#### [Aim of the task]
Please write the data out once more, exactly as it is given.

#### [Collected material]
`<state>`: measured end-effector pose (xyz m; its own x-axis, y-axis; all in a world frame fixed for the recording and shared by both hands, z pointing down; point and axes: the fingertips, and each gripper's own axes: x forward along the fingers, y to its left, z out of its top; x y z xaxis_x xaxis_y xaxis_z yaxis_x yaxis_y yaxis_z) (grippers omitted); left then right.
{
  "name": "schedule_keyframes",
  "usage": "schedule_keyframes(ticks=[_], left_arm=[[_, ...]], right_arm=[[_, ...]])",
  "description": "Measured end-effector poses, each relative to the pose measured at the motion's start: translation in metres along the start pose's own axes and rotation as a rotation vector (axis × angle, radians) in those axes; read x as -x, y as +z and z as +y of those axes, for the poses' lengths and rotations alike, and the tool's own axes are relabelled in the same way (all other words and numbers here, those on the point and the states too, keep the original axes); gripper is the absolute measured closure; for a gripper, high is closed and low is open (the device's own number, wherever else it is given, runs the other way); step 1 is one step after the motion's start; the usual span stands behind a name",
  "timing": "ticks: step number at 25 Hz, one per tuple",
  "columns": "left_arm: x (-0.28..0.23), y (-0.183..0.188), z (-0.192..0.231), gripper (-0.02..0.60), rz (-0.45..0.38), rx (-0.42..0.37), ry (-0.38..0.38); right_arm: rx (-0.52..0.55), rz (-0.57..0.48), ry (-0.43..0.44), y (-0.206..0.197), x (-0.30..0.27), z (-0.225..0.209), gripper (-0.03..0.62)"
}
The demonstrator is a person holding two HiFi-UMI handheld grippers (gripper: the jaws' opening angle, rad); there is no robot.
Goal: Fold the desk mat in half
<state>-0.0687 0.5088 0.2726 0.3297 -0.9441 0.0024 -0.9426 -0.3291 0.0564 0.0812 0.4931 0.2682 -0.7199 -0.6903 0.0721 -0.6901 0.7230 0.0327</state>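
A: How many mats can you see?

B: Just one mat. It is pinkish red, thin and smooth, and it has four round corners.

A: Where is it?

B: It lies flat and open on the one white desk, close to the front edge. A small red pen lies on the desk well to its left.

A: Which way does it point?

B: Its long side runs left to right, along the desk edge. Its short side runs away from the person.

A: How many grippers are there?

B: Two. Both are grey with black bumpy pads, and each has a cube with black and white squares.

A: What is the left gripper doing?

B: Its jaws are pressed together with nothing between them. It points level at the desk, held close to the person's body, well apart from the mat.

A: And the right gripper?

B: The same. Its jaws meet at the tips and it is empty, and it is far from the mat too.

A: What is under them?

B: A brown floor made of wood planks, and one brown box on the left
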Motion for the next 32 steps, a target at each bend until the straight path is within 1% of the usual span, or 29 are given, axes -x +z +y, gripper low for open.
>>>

#### [Solution to this task]
`<state>`: measured end-effector pose (xyz m; its own x-axis, y-axis; all in a world frame fixed for the recording and shared by both hands, z pointing down; point and axes: the fingertips, and each gripper's own axes: x forward along the fingers, y to its left, z out of its top; x y z xaxis_x xaxis_y xaxis_z yaxis_x yaxis_y yaxis_z) (grippers omitted); left then right.
{
  "name": "schedule_keyframes",
  "usage": "schedule_keyframes(ticks=[_], left_arm=[[_, ...]], right_arm=[[_, ...]])",
  "description": "Measured end-effector poses, each relative to the pose measured at the motion's start: translation in metres along the start pose's own axes and rotation as a rotation vector (axis × angle, radians) in those axes; read x as -x, y as +z and z as +y of those axes, for the poses' lengths and rotations alike, and the tool's own axes are relabelled in the same way (all other words and numbers here, those on the point and the states too, keep the original axes); gripper is the absolute measured closure; for a gripper, high is closed and low is open (the device's own number, wherever else it is given, runs the other way); step 1 is one step after the motion's start; the usual span stands behind a name",
  "timing": "ticks: step number at 25 Hz, one per tuple",
  "columns": "left_arm: x (-0.28..0.23), y (-0.183..0.188), z (-0.192..0.231), gripper (-0.02..0.60), rz (-0.45..0.38), rx (-0.42..0.37), ry (-0.38..0.38); right_arm: rx (-0.52..0.55), rz (-0.57..0.48), ry (-0.43..0.44), y (-0.206..0.197), x (-0.30..0.27), z (-0.225..0.209), gripper (-0.03..0.62)"
}
The demonstrator is a person holding two HiFi-UMI handheld grippers (gripper: the jaws' opening angle, rad); there is no robot.
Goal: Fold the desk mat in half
<state>-0.0687 0.5088 0.2726 0.3297 -0.9441 0.0024 -0.9426 -0.3291 0.0564 0.0812 0.4931 0.2682 -0.7199 -0.6903 0.0721 -0.6901 0.7230 0.0327</state>
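A: How many mats can you see?

B: Just one mat. It is pinkish red, thin and smooth, and it has four round corners.

A: Where is it?

B: It lies flat and open on the one white desk, close to the front edge. A small red pen lies on the desk well to its left.

A: Which way does it point?

B: Its long side runs left to right, along the desk edge. Its short side runs away from the person.

A: How many grippers are there?

B: Two. Both are grey with black bumpy pads, and each has a cube with black and white squares.

A: What is the left gripper doing?

B: Its jaws are pressed together with nothing between them. It points level at the desk, held close to the person's body, well apart from the mat.

A: And the right gripper?

B: The same. Its jaws meet at the tips and it is empty, and it is far from the mat too.

A: What is under them?

B: A brown floor made of wood planks, and one brown box on the left
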Motion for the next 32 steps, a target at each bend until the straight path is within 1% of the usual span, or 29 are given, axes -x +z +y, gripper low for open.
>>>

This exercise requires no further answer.